• WHAT YOU HAVE TO DO
The listing below should be reproduced precisely, except for its images.

(AVAILABLE DATA begins)

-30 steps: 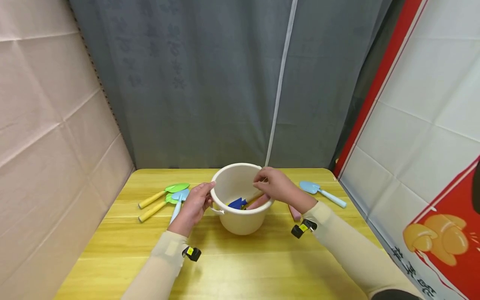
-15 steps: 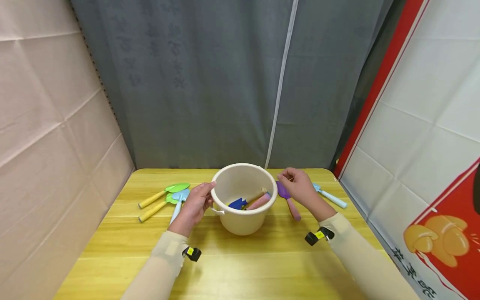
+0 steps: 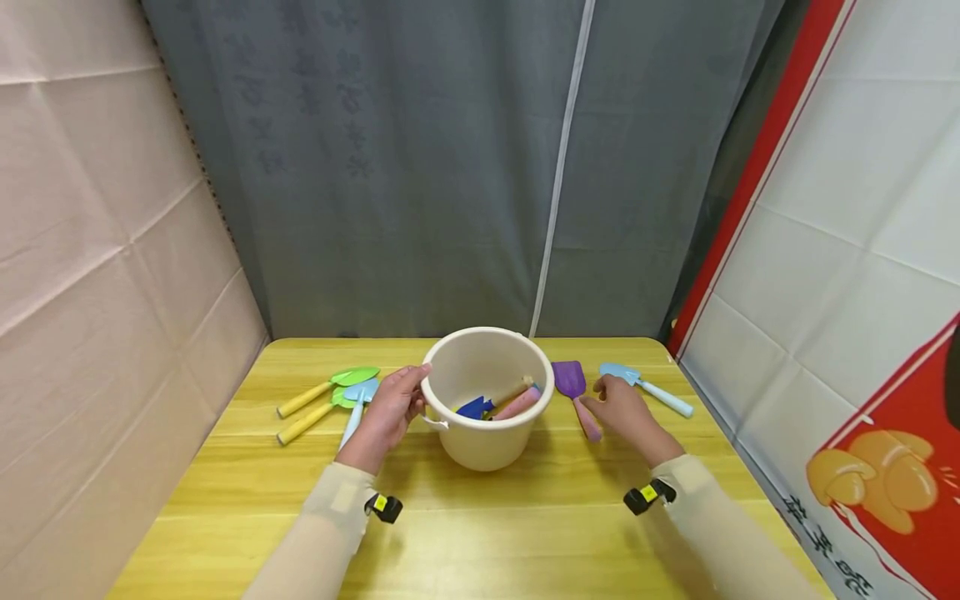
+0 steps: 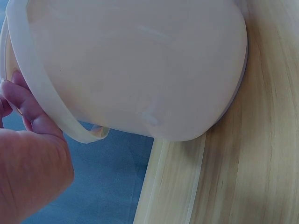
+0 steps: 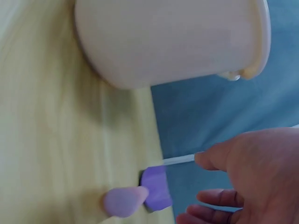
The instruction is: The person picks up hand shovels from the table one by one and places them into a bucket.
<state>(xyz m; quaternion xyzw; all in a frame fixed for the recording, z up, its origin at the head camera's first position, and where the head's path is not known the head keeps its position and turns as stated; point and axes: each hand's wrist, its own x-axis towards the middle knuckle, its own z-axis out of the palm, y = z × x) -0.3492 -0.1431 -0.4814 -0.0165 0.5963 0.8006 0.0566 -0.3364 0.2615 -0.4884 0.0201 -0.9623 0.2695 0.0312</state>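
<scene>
A cream bucket (image 3: 486,446) stands upright on the wooden table, with my left hand (image 3: 392,407) gripping its rim on the left side. In the left wrist view the fingers curl at the rim of the bucket (image 4: 140,60). Inside lie a blue tool head (image 3: 472,407), a pink handle (image 3: 519,403) and a brownish handle end, partly overlapping. My right hand (image 3: 628,417) is beside the pink handle of a purple toy shovel (image 3: 570,379), right of the bucket. In the right wrist view thumb and fingers of the right hand (image 5: 264,172) are parted, with nothing between them.
A light blue shovel (image 3: 667,400) lies to the right of my right hand. Left of the bucket are two green shovels with yellow handles (image 3: 305,400) and a light blue shovel (image 3: 362,392). A grey curtain (image 3: 390,183) hangs behind the table.
My right hand has moved right from over the bucket, then down beside the purple shovel, which now shows in full. The left hand keeps its grip on the rim.
</scene>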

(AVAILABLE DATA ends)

• RESULT FOR THIS TASK
-30 steps: 
-15 steps: 
+0 steps: 
+0 steps: 
+0 steps: 
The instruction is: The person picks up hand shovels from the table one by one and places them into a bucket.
<state>(xyz m; quaternion xyzw; all in a frame fixed for the recording, z up, its origin at the head camera's first position, and where the head's path is not known the head keeps its position and turns as stated; point and axes: each hand's wrist, its own x-axis towards the middle knuckle, its own z-axis out of the palm, y = z × x) -0.3492 -0.1431 -0.4814 -0.0165 0.5963 0.8006 0.0566 -0.3364 0.2615 -0.4884 0.0201 -0.9623 0.2695 0.0312</state>
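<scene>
A cream bucket (image 3: 486,446) stands upright on the wooden table, with my left hand (image 3: 392,407) gripping its rim on the left side. In the left wrist view the fingers curl at the rim of the bucket (image 4: 140,60). Inside lie a blue tool head (image 3: 472,407), a pink handle (image 3: 519,403) and a brownish handle end, partly overlapping. My right hand (image 3: 628,417) is beside the pink handle of a purple toy shovel (image 3: 570,379), right of the bucket. In the right wrist view thumb and fingers of the right hand (image 5: 264,172) are parted, with nothing between them.
A light blue shovel (image 3: 667,400) lies to the right of my right hand. Left of the bucket are two green shovels with yellow handles (image 3: 305,400) and a light blue shovel (image 3: 362,392). A grey curtain (image 3: 390,183) hangs behind the table.
My right hand has moved right from over the bucket, then down beside the purple shovel, which now shows in full. The left hand keeps its grip on the rim.
</scene>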

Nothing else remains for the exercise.